Santa Lucia Cozumalhualpa.
The zonal distribution of rain forests in southern Mexico and Central America is especially important, as has been pointed out, in connection with the spread of Mayan-type civilizations. The Olmeca and Totonacs who were among the first to feel the cultural effects of the Mayan ascendency occupied lands of heavy precipitation. The Zapotecan and Mixtecan areas were partly wet and partly dry. The Toltecs seem originally to have been desert dwellers but they extended their conquests over tribes living in the humid tropics and made much of cacao, rubber, copal, etc., obtained by trade and tribute from such subject peoples.
Along the Pacific coast below the Isthmus of Tehuantepec lies a rain belt containing ruined cities which flourished between 1000 to 1300 A. D., or on the historical level of the Toltec expansion. The sculptural art at these sites resembles the works attributed to the Olmecs in Tabasco and Vera Cruz on the one hand and to the works of the Chorotega of lower Central America on the other. One such ruin is Quiengola near the modern city of Tehuantepec, another occupies a ridge above Tonalá and there is a cluster of sites in the environs of Santa Lucia Cozumalhualpa in southern Guatemala, extending into western Salvador.

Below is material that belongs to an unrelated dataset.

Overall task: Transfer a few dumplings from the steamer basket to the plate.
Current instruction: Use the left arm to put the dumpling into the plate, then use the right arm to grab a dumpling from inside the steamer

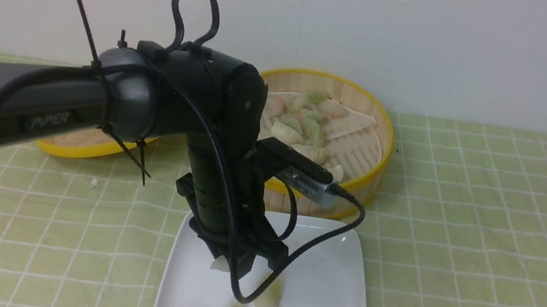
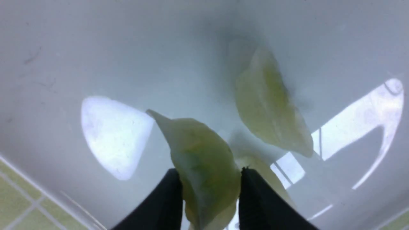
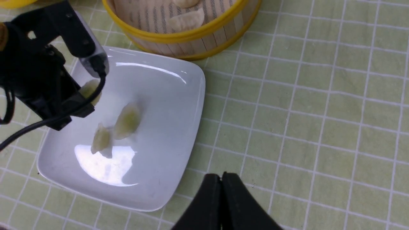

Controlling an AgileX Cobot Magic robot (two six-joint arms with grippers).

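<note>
Though front cam obscures it, wrist cam shows left hand [image 2: 211, 175] clamped on dumpling [image 2: 198, 150] (right hand [image 3: 222, 176] closed).

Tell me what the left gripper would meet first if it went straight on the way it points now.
The plate: the left gripper points down at its white surface, and the held green dumpling would probably touch first. A lying dumpling is close beside; depth is unclear.

Round bamboo steamer basket [image 1: 384, 138] with yellow rim, upper centre, pale green and whitish-pink crescent dumplings [image 1: 306, 123] heaped inside, glossy white square plate [image 1: 329, 305] lower centre, two green dumplings [image 3: 127, 119] lying on it, third green dumpling [image 2: 204, 156] pinched in left end effector [image 2: 209, 183]
</note>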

Whether or not the sculptures of Santa Lucia Cozumalhualpa are to be credited to the Pipil, a Mexican tribe, is far from certain, but human sacrifice and other Toltec religious ideas are plainly presented. We find here elaborate speech scrolls comparable to those of Xochicalco and the Toltec work at Chichen Itza. Also there is evidence of the ceremonial importance of cacao in this region, the god of this economic plant being pictured in the form of a jaguar.
A peculiar type of pottery centered in southern Guatemala and western Salvador from which region it was distributed far and wide by trade. Although a few examples of this ware are found at Copan it is clear from the designs that most of the pieces belong to a time subsequent to the abandonment of this Mayan city. The ware has a semi-glaze which is the result of lead in the clay. Because paint could not be applied to this ware, the esthetic idea of shape was allowed to develop itself without hindrance. This pottery is now referred to as plumbate ware.